Jepang tambah curiga ketika datang dua orang utusan dari Banjarmasin yakni dr Soesilo dan Malay Wei.

Secara diam-diam kedua tokoh tersebut menyampaikan berita bahwa akan ada gerakan pemberontakan terhadap tentara pendudukan Jepang sekitar bulan Januari 1944.

Baca Juga:  Info Penerimaan Pegawai Bank Indonesia Terbaru September 2016

Sialnya, rencana pemberontakan tersebut diketahui oleh tentara pendudukan Jepang sehingga mulailah terjadi penangkapan. Pembunuhan besar-besaran terjadi pada tanggal 20 Rokoegatsu 2604 atau tanggal 28 Juni 1944.

Di suatu siang kendaraan truk tertutup kain terpal berhenti di depan Istana Raja Mempawah. Serdadu bersepatu selutut dan topi yang berjumbai ke belakang serta pinggang yang digelayuti “samurai” turun terburu-buru menuju Istana.

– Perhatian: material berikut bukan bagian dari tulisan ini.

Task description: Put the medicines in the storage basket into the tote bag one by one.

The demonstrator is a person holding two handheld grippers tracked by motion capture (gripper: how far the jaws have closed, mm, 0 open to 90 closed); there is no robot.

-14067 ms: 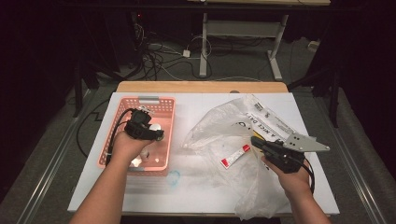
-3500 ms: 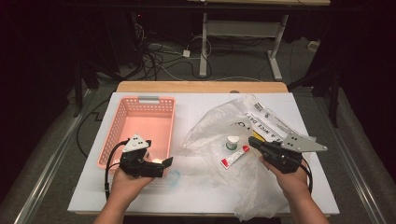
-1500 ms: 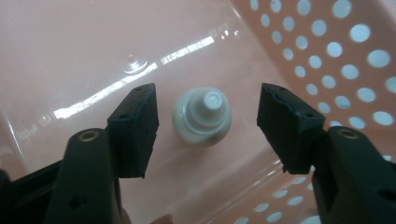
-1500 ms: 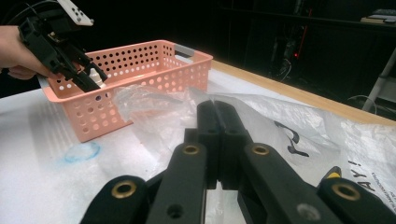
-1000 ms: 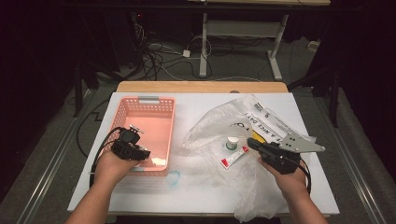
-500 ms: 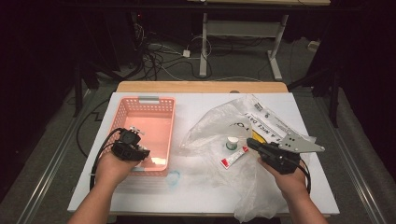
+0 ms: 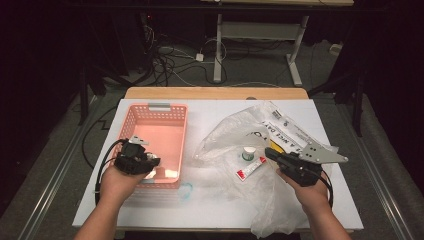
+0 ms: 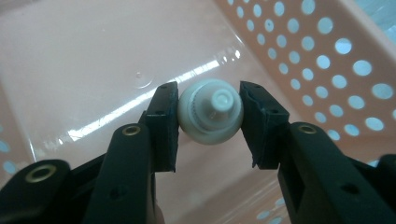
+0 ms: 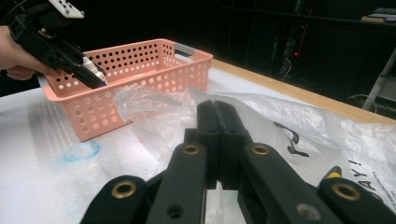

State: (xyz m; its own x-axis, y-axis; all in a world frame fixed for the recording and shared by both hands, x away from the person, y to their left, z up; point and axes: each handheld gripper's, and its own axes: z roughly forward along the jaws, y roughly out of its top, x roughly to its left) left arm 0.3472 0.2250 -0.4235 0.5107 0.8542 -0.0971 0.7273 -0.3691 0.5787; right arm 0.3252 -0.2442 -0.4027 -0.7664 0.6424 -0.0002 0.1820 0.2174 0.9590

Makam Juang Mandor - Monumen Sejarah
Monumen Tugu dan Relief yang Menggambarkan Kondisi Pembantaian Jepang (Sumber: Travel.Detik.Com)

Dengan alasan mengajak berunding, serdadu “Dai Nippon” itupun menciduk Raja Mempawah. Kemudian menangkap pula Panangian Harahap dan Gusti Djafar, teman baik sang Raja.

Mereka bertiga dengan tangan terikat diberi sungkup kepala terbuat dari bakul pandan, lalu digiring ke atas truk yang sudah menunggu dari tadi.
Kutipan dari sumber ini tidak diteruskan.